Пристыженная Корделия окинула взглядом куртку от черной полевой формы Эйрела.
— Да и ливрея милорда бросается в глаза не хуже флага на флагштоке, — прибавил Кли, оглянувшись на Ботари. — Но если переоденем вас как надо, у нас будет шанс уехать. Чуть погодя я посмотрю, что можно будет сделать.
Корделия совсем обмякла, живот в предчувствии отдыха многозначительно заныл. Убежище.
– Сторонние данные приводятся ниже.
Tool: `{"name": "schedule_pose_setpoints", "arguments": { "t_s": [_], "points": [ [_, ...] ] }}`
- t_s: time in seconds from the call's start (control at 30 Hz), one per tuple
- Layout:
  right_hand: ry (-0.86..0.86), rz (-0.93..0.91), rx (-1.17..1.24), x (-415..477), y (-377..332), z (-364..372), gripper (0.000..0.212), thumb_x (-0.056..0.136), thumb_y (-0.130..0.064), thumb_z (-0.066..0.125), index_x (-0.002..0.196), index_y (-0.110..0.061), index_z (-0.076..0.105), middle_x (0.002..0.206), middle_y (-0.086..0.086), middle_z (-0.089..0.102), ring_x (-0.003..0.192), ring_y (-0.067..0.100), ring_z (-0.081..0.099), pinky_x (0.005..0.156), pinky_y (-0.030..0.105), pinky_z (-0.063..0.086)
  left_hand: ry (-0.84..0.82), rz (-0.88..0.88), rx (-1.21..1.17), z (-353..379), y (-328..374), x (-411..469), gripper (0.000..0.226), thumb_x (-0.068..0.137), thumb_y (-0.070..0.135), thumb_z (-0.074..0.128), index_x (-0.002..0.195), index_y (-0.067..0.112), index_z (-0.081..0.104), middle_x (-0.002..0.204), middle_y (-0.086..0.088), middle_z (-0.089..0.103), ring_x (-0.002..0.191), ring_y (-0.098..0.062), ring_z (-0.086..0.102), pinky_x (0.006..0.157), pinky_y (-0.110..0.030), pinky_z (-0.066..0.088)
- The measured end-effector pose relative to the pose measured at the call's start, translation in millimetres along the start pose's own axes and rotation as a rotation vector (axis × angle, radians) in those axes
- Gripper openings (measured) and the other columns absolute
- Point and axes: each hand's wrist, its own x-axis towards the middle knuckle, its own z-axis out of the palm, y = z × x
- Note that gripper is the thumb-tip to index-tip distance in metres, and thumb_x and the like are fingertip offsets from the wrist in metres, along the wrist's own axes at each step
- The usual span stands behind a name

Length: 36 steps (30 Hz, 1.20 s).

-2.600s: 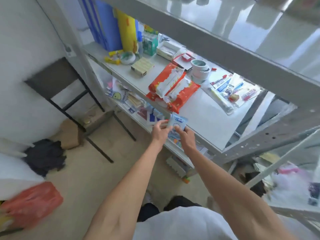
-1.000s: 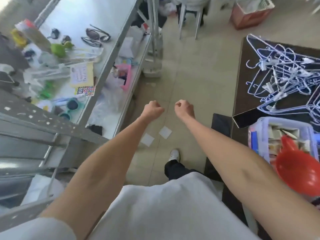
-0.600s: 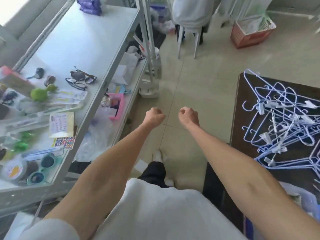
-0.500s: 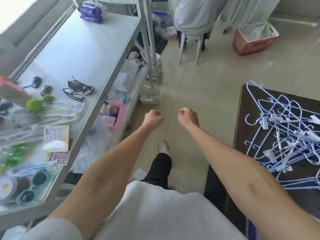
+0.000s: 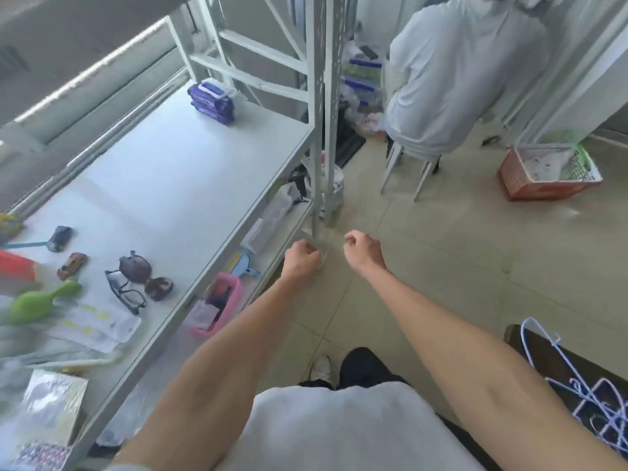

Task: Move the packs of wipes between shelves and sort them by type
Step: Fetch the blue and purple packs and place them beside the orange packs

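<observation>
Both fists, the left hand (image 5: 301, 257) and right hand (image 5: 363, 250), are being held curled and empty, the wipes (image 5: 212, 100) lying far ahead-left at the shelf's (image 5: 176, 171) far end, nearer the left.

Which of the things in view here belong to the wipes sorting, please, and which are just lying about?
For the job:
- purple wipes packs, stacked at the shelf's far end
- white shelf
- left hand and right hand, both closed in fists

Lying about:
- glasses
- sunglasses
- green brush
- pink box
- hangers
- red basket
</observation>
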Motion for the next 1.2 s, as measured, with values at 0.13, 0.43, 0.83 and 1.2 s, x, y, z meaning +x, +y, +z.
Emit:
{"name": "schedule_pose_setpoints", "arguments": {
  "t_s": [0.13,0.43,0.83,1.2],
  "points": [
    [-0.072,-0.061,0.006,71.1,-31.1,-8.2,0.036,0.095,-0.014,0.051,0.124,-0.013,0.072,0.129,0.015,0.071,0.124,0.035,0.061,0.102,0.036,0.050,0.076,-0.036,-0.034,-14.2,30.4,58.2,0.028,0.091,0.009,0.056,0.113,0.004,0.072,0.105,-0.008,0.070,0.095,-0.019,0.060,0.080,-0.024,0.043],
    [-0.174,-0.233,-0.033,234.9,-92.5,-37.5,0.028,0.100,-0.014,0.052,0.121,-0.011,0.071,0.124,0.012,0.072,0.119,0.033,0.064,0.099,0.039,0.052,0.338,-0.174,-0.154,-40.1,103.2,170.9,0.025,0.086,0.013,0.062,0.104,0.002,0.076,0.102,-0.011,0.076,0.096,-0.024,0.067,0.082,-0.028,0.048],
    [-0.437,-0.431,-0.015,340.4,-275.4,2.3,0.034,0.098,-0.017,0.054,0.129,-0.004,0.061,0.129,0.017,0.067,0.122,0.036,0.061,0.102,0.038,0.048,0.696,-0.448,-0.671,-160.4,76.7,287.5,0.054,0.083,0.059,0.066,0.094,0.006,0.069,0.095,-0.011,0.071,0.084,-0.029,0.062,0.080,-0.039,0.049],
    [-0.479,-0.520,0.112,409.8,-375.2,87.4,0.048,0.111,-0.036,0.035,0.145,-0.007,0.052,0.149,0.019,0.055,0.135,0.036,0.053,0.109,0.039,0.038,0.726,-0.230,-1.113,-247.2,59.2,421.2,0.070,0.076,0.060,0.078,0.110,0.000,0.068,0.095,-0.009,0.074,0.081,-0.025,0.072,0.061,-0.029,0.055]
  ]
}}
Но чего оно будет стоить тем, кто его предоставит? — Вам грозит опасность из-за того, что вы нам помогаете?
Клочковатая седая бровь приподнялась. — Быть может. — И судя по тону, вопрос был закрыт.
Она измучилась думать об одном и том же. Нужно срочно на что-то переключиться, если она хочет быть полезной своим спутникам, а не навлекать на них новую опасность.
— Эти ваши жевательные листья. Они бодрят, как кофе?
— О, куда лучше кофе, миледи.
— А можно мне немножко? — Она невольно понизила голос, застеснявшись; быть может, просьба эта чересчур личная?
Кли расплылся в ироничной усмешке. — Только деревенщины вроде меня, жуют листья, миледи. А хорошенькие фор-леди из столицы ни за что не станут пачкать ими свои жемчужные зубки.
— Я не хорошенькая, не леди и не из столицы. А за чашку кофе я сейчас убить готова. Так что я рискну.
Кли бросил поводья на шею своей ровно бредущей лошади, полез в карман синей/серой куртки и достал кисет. Не слишком чистыми пальцами он отломил кусочек плитки и протянул Корделии.